Copy verbatim the block of lines in the entries below whose first line contains "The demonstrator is" and whose last line contains "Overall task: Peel". Leave out all other lines.
___ Provided entries ___
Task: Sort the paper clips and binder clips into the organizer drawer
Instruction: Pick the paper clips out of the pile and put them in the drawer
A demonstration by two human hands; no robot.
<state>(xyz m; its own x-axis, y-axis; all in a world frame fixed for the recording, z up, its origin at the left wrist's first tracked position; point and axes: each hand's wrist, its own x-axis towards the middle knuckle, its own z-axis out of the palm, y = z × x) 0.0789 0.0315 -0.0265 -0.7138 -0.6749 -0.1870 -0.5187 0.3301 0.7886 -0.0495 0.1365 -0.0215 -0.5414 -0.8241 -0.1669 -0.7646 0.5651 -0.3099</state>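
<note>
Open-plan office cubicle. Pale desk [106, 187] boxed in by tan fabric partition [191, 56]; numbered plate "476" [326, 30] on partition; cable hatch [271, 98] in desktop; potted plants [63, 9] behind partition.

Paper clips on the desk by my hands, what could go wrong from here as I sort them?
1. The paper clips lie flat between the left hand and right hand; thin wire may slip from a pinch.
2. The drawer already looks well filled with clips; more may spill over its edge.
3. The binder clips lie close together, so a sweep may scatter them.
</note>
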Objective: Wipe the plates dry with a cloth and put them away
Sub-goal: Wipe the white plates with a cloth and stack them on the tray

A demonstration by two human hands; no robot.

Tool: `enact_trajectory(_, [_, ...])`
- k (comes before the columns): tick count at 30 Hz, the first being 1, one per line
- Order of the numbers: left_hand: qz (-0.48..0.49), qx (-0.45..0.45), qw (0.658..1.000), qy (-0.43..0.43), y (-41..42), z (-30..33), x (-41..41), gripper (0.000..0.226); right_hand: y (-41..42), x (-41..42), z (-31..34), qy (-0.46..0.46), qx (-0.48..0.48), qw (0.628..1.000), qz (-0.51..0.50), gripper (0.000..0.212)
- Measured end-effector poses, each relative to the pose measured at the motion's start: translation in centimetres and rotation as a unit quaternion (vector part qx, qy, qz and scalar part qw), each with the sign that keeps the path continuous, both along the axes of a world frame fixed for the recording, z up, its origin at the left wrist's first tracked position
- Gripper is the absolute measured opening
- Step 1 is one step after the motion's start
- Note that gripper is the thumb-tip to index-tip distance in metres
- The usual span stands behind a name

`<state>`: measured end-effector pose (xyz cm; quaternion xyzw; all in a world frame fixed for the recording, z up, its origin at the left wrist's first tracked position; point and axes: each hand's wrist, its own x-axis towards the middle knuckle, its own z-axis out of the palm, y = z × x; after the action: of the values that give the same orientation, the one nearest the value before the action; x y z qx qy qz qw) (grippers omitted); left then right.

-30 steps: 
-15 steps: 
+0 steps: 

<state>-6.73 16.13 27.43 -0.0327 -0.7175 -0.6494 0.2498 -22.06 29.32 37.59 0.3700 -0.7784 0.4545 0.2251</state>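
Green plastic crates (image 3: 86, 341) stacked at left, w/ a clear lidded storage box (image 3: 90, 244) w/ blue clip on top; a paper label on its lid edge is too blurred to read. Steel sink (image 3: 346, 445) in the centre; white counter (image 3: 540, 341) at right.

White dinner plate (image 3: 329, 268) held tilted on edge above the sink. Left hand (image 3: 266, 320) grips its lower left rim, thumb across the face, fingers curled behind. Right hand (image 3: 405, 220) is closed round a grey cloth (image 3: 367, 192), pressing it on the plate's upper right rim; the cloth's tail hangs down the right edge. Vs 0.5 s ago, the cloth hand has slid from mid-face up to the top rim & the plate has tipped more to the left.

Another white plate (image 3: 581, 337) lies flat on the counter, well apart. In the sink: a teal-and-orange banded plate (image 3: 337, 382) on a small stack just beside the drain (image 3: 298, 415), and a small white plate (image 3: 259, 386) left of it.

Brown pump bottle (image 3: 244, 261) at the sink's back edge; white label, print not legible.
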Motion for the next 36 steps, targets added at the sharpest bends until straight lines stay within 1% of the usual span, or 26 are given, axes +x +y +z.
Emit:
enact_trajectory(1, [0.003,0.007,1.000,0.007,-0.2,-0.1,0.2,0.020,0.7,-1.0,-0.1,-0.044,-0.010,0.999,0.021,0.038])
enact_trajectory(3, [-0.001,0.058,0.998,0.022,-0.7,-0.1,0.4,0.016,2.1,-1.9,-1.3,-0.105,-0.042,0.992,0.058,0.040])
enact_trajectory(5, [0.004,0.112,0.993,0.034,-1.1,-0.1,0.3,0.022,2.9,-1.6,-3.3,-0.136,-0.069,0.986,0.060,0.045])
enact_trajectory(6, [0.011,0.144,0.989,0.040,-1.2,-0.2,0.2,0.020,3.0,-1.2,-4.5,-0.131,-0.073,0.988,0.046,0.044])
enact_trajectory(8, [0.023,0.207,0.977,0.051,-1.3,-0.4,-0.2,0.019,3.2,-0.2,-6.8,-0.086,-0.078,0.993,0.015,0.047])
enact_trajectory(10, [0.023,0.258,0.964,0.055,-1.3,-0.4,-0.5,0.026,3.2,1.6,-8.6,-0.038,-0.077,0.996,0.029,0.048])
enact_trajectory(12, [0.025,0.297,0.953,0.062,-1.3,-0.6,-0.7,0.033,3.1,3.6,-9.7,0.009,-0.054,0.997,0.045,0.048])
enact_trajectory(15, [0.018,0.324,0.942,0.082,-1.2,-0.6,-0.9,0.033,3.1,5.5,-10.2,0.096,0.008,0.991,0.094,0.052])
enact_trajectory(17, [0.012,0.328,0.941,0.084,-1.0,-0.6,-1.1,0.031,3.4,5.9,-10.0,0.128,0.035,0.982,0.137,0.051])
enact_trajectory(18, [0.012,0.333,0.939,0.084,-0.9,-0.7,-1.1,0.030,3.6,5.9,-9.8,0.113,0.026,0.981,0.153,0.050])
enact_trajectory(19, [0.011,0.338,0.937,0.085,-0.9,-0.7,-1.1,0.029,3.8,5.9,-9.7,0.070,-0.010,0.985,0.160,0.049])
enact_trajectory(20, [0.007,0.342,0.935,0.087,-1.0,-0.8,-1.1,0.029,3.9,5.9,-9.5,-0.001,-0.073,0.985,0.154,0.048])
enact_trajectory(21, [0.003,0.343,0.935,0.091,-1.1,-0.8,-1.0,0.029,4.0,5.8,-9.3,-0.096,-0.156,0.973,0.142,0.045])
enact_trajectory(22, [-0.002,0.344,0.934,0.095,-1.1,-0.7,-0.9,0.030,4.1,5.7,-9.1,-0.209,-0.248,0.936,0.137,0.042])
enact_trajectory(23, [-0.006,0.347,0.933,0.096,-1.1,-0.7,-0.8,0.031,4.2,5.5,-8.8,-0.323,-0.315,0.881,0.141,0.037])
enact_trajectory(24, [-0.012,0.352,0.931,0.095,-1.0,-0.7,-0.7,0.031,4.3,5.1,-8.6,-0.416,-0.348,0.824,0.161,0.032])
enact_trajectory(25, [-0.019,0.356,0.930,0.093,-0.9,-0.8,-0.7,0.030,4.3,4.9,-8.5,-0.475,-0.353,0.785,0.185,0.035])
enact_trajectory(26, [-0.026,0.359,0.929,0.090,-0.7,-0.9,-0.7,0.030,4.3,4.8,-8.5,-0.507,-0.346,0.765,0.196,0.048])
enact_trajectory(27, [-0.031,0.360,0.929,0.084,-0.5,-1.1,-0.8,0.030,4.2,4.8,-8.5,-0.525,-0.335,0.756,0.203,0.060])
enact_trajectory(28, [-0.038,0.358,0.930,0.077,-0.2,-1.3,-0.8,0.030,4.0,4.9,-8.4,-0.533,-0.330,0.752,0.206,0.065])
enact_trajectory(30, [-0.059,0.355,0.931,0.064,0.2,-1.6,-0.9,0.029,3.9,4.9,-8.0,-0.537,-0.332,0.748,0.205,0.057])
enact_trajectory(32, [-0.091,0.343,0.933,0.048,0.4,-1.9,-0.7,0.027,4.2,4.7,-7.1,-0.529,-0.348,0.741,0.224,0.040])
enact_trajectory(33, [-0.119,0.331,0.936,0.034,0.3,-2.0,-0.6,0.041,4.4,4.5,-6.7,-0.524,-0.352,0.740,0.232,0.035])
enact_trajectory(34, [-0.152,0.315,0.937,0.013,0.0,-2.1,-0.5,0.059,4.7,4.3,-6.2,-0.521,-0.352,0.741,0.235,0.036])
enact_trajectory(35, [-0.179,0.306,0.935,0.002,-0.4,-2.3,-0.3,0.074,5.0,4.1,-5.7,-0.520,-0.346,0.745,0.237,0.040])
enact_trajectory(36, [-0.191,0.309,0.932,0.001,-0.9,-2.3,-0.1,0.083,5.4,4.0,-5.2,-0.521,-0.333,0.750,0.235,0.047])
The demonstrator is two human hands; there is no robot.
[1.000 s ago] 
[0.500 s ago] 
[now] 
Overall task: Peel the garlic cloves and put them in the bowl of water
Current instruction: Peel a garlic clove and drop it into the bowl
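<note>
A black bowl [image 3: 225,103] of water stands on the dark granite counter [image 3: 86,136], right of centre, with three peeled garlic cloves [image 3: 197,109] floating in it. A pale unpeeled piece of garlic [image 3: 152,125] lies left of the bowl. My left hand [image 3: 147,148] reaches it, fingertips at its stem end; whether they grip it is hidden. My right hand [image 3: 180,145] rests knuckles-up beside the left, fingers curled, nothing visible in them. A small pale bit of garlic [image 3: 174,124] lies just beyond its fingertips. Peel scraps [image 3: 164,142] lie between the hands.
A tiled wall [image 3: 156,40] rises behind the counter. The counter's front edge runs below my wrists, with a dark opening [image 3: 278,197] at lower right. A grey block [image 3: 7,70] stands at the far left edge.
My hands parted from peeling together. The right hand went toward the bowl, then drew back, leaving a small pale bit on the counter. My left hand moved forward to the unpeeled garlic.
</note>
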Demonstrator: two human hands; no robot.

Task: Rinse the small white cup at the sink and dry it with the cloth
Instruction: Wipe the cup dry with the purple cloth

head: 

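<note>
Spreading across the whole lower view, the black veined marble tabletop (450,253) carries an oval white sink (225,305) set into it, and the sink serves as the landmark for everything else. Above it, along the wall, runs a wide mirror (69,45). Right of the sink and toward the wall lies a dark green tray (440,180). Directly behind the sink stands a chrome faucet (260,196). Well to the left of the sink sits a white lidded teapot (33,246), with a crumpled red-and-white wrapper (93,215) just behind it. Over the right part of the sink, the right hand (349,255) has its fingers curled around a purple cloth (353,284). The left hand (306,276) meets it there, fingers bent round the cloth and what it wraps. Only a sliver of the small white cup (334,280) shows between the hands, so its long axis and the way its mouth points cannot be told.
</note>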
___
■ Result:
The demonstrator is two human hands; there is no robot.
[1.000 s ago] 
[0.500 s ago] 
[now] 
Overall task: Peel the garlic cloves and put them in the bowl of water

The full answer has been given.